What this task involves: Your answer must be the lines from the first record through the line that contains "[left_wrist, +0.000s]", copied exactly and without any pictures.

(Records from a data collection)
————
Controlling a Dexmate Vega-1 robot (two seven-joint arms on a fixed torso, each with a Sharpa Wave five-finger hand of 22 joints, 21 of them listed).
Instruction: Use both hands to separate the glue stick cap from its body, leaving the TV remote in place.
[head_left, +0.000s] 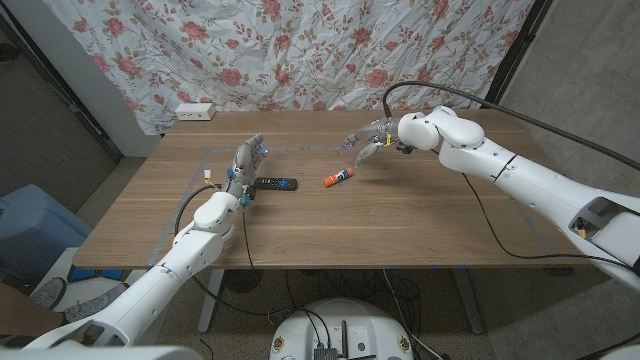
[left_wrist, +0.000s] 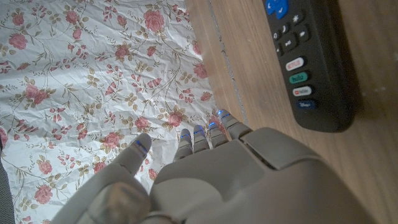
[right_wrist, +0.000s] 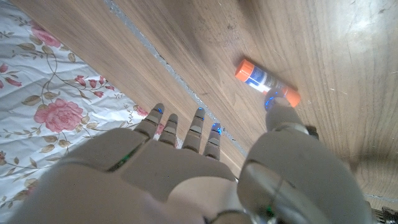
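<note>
Wood-grain table (head_left: 400, 225), brown and wide, stands before a crumpled floral curtain (head_left: 300, 45) with a white power strip (head_left: 194, 112) at its far left corner. The glue stick (head_left: 339, 177), orange-capped, lies on its side near the table's middle, with the black TV remote (head_left: 276, 183) just to its left, the two apart. The left hand (head_left: 243, 168) stands beside the remote's left end, fingers straight and spread, holding nothing. The right hand (head_left: 369, 141) hovers just beyond and right of the glue stick, fingers apart and curved downward, empty; in its wrist view the thumb tip (right_wrist: 275, 106) sits close by the stick's end. Bare wood stretches broadly across the near half and right side.
</note>
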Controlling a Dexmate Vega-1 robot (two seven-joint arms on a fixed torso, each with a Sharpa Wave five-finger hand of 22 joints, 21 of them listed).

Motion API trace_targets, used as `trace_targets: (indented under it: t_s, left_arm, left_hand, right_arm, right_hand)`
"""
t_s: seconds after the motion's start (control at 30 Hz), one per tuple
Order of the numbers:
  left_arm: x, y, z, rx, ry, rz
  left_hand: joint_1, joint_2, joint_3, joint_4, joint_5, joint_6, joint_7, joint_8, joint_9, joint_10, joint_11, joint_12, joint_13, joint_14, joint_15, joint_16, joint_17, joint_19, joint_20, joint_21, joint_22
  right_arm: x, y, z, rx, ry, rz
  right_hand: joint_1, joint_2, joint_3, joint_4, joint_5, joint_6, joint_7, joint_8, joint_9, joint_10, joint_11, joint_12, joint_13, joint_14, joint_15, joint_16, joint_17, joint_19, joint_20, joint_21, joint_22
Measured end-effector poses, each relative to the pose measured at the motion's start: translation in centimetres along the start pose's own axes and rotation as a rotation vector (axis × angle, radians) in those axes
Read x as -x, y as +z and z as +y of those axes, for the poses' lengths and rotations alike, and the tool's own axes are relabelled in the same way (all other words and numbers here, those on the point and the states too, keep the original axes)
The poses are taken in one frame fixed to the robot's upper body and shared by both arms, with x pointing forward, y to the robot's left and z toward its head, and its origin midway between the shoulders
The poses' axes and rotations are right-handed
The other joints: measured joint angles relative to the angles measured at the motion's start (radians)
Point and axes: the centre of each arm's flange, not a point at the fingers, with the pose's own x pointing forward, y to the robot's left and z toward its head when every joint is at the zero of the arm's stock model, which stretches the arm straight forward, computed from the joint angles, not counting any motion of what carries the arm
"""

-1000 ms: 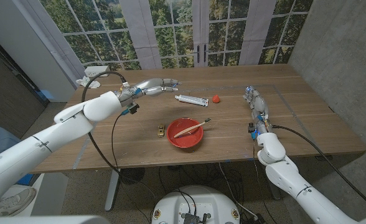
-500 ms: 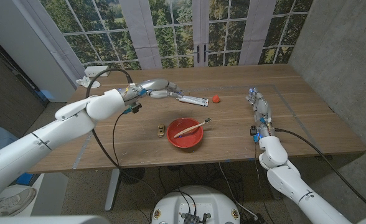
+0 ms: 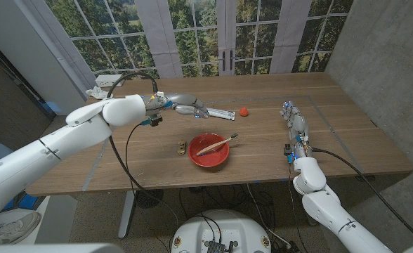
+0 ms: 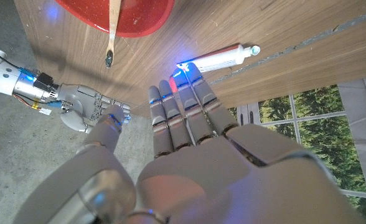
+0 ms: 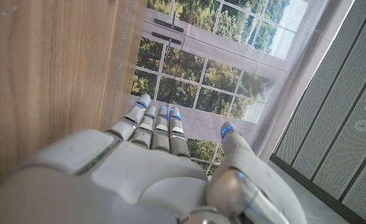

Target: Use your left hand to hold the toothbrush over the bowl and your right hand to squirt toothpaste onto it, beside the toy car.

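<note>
The left hand (image 3: 184, 105) reaches with straight, spread fingers to the white toothpaste tube's (image 3: 218, 113) end, holding nothing, while the right hand (image 3: 296, 123) stands empty, fingers extended, well apart from the red bowl (image 3: 208, 159).

Wooden toothbrush (image 3: 217, 143) lying across red bowl (image 3: 208, 159), white toothpaste tube (image 3: 218, 112) flat behind it, small toy car (image 3: 182, 147) just left of bowl

A small red object (image 3: 243, 110) lies on the wooden table (image 3: 347, 133), windows (image 3: 192, 35) behind.
</note>
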Motion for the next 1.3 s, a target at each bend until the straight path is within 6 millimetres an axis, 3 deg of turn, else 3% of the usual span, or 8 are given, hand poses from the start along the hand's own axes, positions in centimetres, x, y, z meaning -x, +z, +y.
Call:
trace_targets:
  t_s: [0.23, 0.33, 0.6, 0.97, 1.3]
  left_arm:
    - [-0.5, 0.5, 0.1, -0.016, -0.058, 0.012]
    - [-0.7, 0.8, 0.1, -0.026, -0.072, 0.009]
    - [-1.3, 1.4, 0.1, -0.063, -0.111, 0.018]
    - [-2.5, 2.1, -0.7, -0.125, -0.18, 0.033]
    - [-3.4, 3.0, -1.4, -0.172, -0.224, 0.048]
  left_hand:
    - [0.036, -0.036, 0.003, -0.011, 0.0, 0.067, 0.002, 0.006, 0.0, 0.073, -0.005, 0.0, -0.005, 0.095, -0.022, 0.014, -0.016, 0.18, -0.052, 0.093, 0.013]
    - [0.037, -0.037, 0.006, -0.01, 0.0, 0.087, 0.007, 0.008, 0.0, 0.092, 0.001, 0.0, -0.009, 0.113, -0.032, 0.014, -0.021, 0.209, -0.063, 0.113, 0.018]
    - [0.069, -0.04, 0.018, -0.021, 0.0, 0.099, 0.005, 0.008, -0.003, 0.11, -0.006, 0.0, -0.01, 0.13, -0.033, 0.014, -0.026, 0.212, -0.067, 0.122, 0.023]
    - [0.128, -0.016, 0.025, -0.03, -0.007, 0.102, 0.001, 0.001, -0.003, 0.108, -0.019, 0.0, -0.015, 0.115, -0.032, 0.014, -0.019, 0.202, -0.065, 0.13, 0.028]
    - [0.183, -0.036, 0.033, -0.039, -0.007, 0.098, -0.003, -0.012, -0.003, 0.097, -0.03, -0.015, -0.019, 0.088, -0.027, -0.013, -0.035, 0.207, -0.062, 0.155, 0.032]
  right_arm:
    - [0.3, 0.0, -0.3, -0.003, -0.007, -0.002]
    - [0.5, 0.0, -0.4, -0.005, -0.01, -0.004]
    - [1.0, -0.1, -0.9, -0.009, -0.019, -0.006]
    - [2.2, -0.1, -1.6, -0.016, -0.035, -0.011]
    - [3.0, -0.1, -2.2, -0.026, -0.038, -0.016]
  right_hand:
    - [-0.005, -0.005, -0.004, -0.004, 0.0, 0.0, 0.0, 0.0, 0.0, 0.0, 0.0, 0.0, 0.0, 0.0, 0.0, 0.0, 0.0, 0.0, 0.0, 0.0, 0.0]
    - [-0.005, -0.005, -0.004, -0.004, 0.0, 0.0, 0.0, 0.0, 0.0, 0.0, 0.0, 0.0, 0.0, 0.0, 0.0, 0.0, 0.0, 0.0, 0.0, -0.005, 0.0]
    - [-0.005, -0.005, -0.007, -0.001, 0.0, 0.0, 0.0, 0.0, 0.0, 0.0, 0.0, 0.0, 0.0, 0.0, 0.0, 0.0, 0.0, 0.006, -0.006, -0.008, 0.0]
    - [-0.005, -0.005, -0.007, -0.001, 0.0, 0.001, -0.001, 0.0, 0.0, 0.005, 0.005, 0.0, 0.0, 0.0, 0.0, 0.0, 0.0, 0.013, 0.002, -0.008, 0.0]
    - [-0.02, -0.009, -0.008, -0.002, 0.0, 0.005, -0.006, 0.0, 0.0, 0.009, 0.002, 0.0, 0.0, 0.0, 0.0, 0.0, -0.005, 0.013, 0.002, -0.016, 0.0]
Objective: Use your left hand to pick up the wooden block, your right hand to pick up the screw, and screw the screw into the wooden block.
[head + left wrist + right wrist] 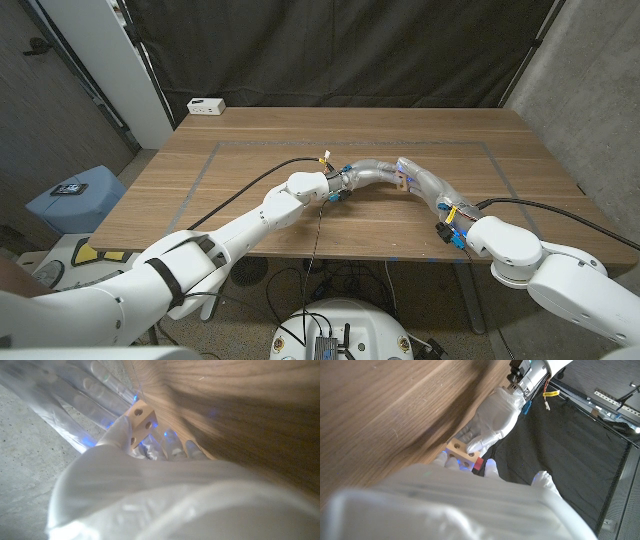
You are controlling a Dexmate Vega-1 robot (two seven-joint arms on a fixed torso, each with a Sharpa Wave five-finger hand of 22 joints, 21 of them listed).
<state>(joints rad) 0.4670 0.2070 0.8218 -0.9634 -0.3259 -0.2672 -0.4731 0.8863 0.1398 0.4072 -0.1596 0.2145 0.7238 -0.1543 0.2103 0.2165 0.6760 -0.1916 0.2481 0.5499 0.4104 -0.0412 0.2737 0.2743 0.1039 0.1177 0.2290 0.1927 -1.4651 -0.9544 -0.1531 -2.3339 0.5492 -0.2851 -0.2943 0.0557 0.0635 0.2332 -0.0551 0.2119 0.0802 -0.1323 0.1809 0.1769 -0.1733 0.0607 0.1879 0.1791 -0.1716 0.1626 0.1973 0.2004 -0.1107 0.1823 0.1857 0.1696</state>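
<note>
The block [462,449] is gripped by the left hand [492,417] at the centre of the head view. The right hand [415,180] is met there; its grasp cannot be told. Pick-up is done; screwing seemingly remains.

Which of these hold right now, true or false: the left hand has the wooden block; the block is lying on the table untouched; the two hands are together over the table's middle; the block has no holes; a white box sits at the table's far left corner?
1. The left hand holds the wooden block. True.
2. The block lies on the table untouched. False: it is held up in the left hand's fingers.
3. The left hand and the right hand meet over the table's middle. True.
4. The block has no holes. False: round holes show in its faces.
5. A white box sits at the far left corner. True.
</note>
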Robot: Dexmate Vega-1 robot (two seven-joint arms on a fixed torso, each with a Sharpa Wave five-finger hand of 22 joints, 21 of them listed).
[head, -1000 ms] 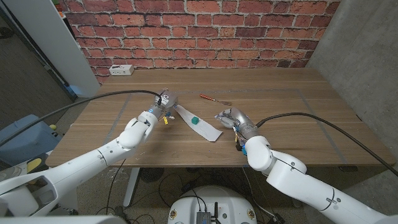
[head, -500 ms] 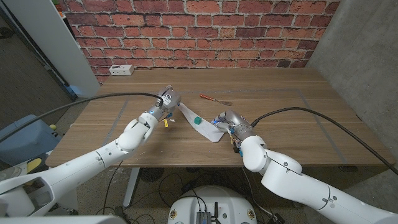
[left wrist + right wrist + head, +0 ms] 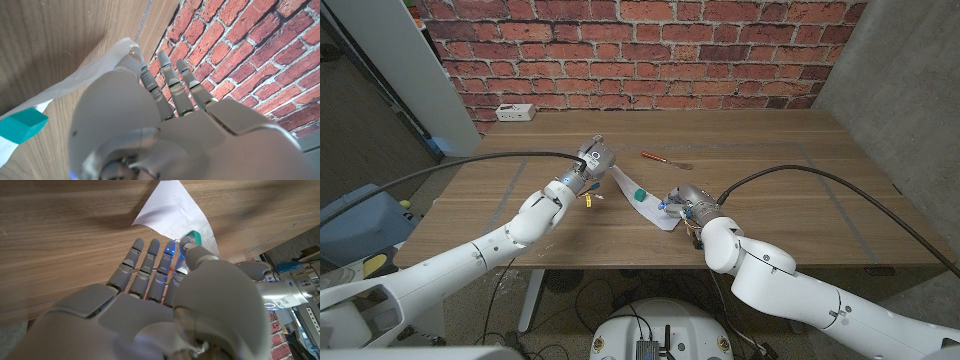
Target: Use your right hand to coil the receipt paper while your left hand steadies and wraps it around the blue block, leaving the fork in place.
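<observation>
Right hand (image 3: pixel 681 199) open, holding nothing, at paper's (image 3: pixel 651 207) near end; strip runs toward 11 o'clock, block (image 3: pixel 639 194) on it. Left hand (image 3: pixel 592 160) at far end, grip unclear.

wooden table (image 3: pixel 800 190); receipt paper (image 3: pixel 628 189); fork (image 3: pixel 660 157); white power strip (image 3: pixel 514 112)

- No readable text, labels, brands or numbers in any view.
- Receipt paper (image 3: pixel 642 199), table centre: print too small to read, looks blank.
- White tag (image 3: pixel 289 300) at about 4 o'clock from the right hand (image 3: pixel 165 295) in the right wrist view: faint marks, illegible.
- White box (image 3: pixel 514 112) at the table's 11 o'clock: no legible marking.
</observation>
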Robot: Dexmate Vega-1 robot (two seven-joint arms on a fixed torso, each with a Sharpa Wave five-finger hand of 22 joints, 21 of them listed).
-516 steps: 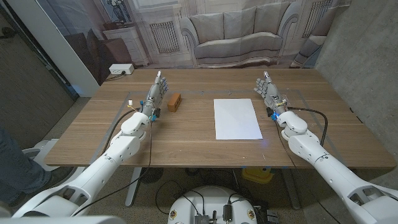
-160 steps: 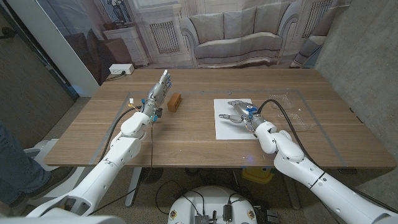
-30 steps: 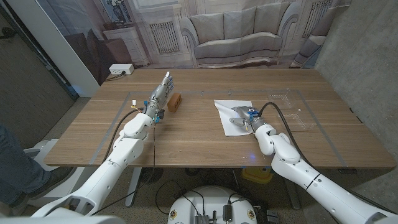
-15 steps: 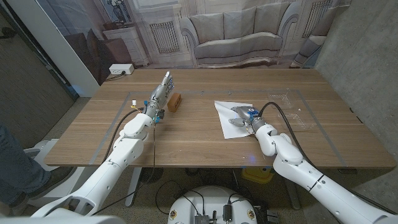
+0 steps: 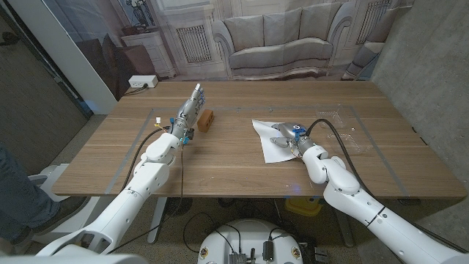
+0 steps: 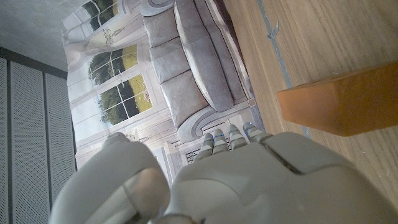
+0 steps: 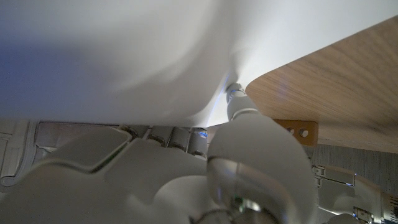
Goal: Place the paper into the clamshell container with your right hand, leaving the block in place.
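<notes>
- Wooden table [image 5: 220, 165] carries everything.
- Clear clamshell container [image 5: 344, 130] lies just beyond the right hand [image 5: 284, 136], toward that arm's outer side; its contents cannot be made out.
- White paper [image 5: 272, 139] is on the table beneath the right hand, bunched and partly raised, its long axis running from the near edge away and a little toward the left arm. The right hand grips it, fingers [image 7: 236, 99] pressed into the sheet.
- Orange block [image 5: 207, 119] sits just beside the left hand [image 5: 189, 110], toward the table's middle.
- Left hand holds nothing, fingers straight.
</notes>
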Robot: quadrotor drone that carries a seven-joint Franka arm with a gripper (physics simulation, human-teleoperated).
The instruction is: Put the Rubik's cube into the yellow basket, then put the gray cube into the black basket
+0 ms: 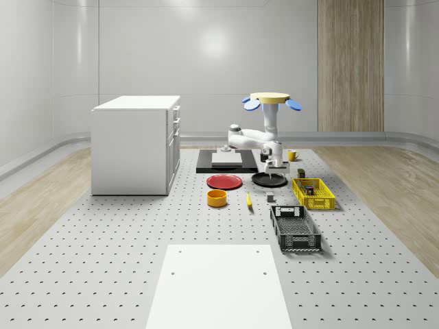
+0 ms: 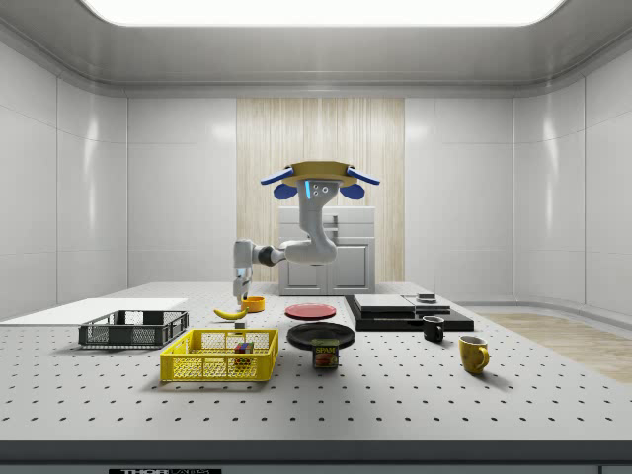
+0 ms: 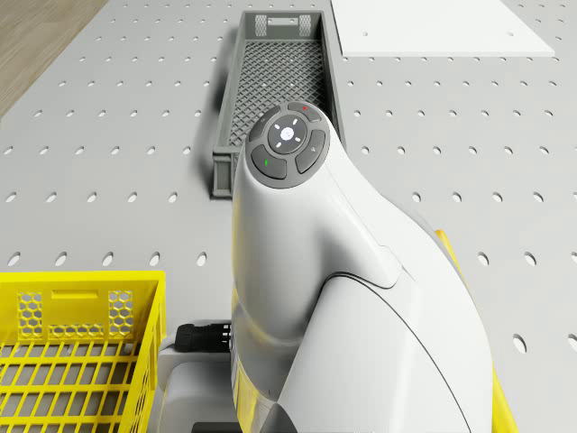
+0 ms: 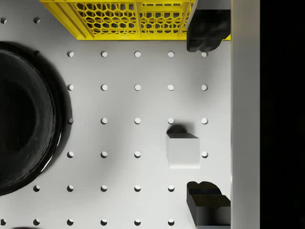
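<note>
The gray cube [image 4: 183, 150] lies on the perforated table between the black plate [image 4: 24, 119] and the yellow basket [image 4: 133, 19]. In the whole-scene view the gray cube [image 1: 270, 197] sits just before the black basket [image 1: 295, 228]. The Rubik's cube [image 2: 242, 348] rests inside the yellow basket [image 2: 219, 355]. The drone [image 1: 268, 99] hovers over the table's middle with its arm reaching down. My gripper [image 4: 207, 119] hangs open above the gray cube, holding nothing. Its two dark fingertips [image 4: 206, 31] stand far apart, and the cube sits slightly to one side of the line between them.
A red plate [image 1: 224, 181], an orange bowl [image 1: 217, 198] and a banana [image 1: 248, 199] lie at the whole-scene view's left of the cube. A can [image 2: 325, 354], two mugs [image 2: 473, 354], a black slab [image 1: 228, 161] and a white cabinet [image 1: 136, 144] stand around.
</note>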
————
Your response:
Controlling a Dexmate Vega-1 robot (two seven-joint arms on a fixed torso, each with a Sharpa Wave five-finger hand of 22 joints, 21 of them listed).
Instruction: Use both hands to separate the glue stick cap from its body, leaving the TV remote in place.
[head_left, +0.000s] 
[left_wrist, +0.000s] 

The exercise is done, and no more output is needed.